La Santísima Trinidad

“Bendito sea Dios Padre, y su Hijo Unigénito, y el Espíritu Santo, porque ha tenido misericordia de nosotros”, proclama la liturgia. Celebrando la fe, reconocemos y adoramos al Padre como “la fuente y el fin de todas las bendiciones de la creación y de la salvación: en su Verbo, encarnado, muerto y resucitado por nosotros, nos colma de sus bendiciones y por él derrama en nuestros corazones el don que contiene todos los dones: el Espíritu Santo” (Catecismo 1082).

Dios se revela a Moisés como “compasivo y misericordioso, lento a la ira y rico en clemencia y lealtad” (Ex 34, 6). En la misericordia “se expresa la naturaleza del todo peculiar de Dios: su santidad, el poder de la verdad y del amor”, enseña Benedicto XVI. Dios se manifiesta como misericordioso porque Él es, en sí mismo, Amor eterno e infinito. Por medio de su Iglesia hace posible la comunión entre los hombres porque Él es la comunión perfecta, “comunión de luz y de amor, vida dada y recibida en un diálogo eterno entre el Padre y el Hijo en el Espíritu Santo”, explica también el papa.

La naturaleza divina es única. No hay tres dioses, sino un solo Dios. Cada una de las personas divinas es enteramente el único Dios: “El Padre es lo mismo que es el Hijo, el Hijo lo mismo que el Padre, el Padre y el Hijo lo mismo que el Espíritu Santo, es decir, un solo Dios por naturaleza”, dice el XI Concilio de Toledo. Siendo por esencia lo mismo, Amor, cada persona divina se diferencia por la relación que la vincula a las otras personas; por un modo de amar propio, podríamos decir. Como afirmaba Ricardo de San Víctor, cada persona es lo mismo que su amor.

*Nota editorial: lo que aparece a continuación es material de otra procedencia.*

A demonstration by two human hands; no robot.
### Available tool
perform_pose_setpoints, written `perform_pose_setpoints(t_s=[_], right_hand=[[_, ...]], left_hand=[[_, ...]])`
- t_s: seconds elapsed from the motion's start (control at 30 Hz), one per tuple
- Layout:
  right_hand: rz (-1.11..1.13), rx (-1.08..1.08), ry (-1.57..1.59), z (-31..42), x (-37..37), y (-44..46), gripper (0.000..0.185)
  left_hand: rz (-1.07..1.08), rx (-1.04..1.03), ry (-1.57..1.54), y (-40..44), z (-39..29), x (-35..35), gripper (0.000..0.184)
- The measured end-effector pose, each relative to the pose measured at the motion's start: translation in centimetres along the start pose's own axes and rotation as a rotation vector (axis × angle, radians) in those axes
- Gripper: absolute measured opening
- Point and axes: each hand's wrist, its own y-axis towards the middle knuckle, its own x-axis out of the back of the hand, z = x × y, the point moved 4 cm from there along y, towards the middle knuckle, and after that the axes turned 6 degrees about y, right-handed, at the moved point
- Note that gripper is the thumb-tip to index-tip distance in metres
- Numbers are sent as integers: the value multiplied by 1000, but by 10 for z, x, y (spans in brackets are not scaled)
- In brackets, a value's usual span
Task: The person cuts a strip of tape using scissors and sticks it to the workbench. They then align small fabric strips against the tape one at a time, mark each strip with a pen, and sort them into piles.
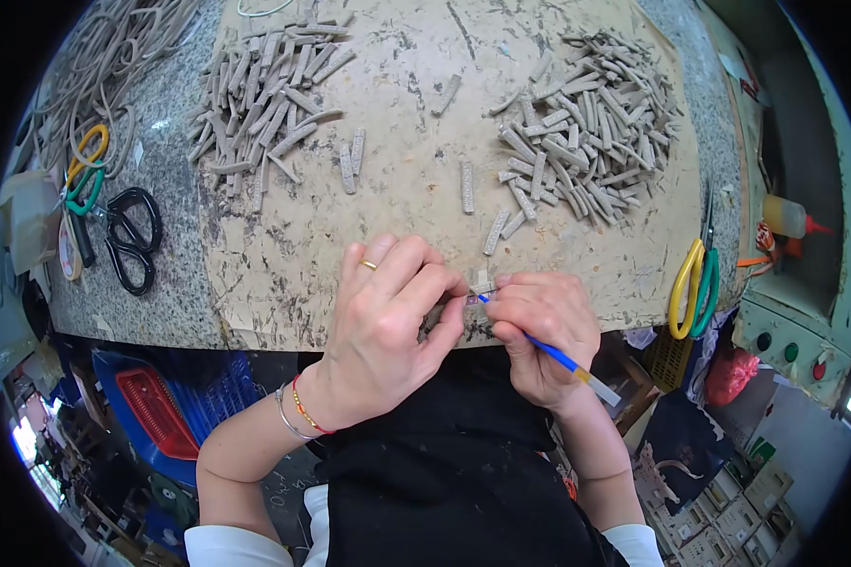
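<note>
My right hand (550,326) is closed around a slim blue pen (560,357), its clear end slanting down to the right and its tip toward my left fingers. At the table's near edge, my left hand (388,317) has thumb and forefinger brought together close to the tip. Whatever small thing lies between those fingers is mostly hidden. Just beyond my hands lie loose short grey textured strips, one (467,187) upright in view and another (495,232) tilted.
Grey strips form a left pile (265,94) and a larger right pile (591,128). Black scissors (132,236) lie left, with yellow-and-green scissors (695,288) at the right edge. Grey cords (113,57) heap at the far left. A squeeze bottle (787,217) stands right.
</note>
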Motion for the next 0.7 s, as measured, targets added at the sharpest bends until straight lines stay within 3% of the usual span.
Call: perform_pose_setpoints(t_s=[0.13,0.33,0.43,0.47,0.6,0.7], right_hand=[[2,-28,57,-1,4,1,11],[-80,-57,174,-6,9,-5,7],[-98,-52,205,-6,5,-5,6],[-116,-52,214,-6,5,-7,6],[-221,-117,294,-12,11,-15,6],[-233,-104,300,-13,9,-15,7]], left_hand=[[14,-17,20,1,-1,2,19],[-212,43,298,37,28,37,15],[-108,-205,140,58,18,14,14],[-42,-252,231,62,16,9,11],[19,-115,358,66,25,25,7],[41,-78,183,52,26,24,9]])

El Padre es la primera persona. Ama como Padre, dándose a sí mismo en un acto eterno y profundo de conocimiento y de amor. De este modo genera al Hijo y espira el Espíritu Santo. La segunda persona es el Hijo, que recibe del Padre la vida y, con el Padre, la comunica al Espíritu Santo. El Espíritu Santo es la tercera persona, que recibe y acepta el amor divino del Padre y del Hijo.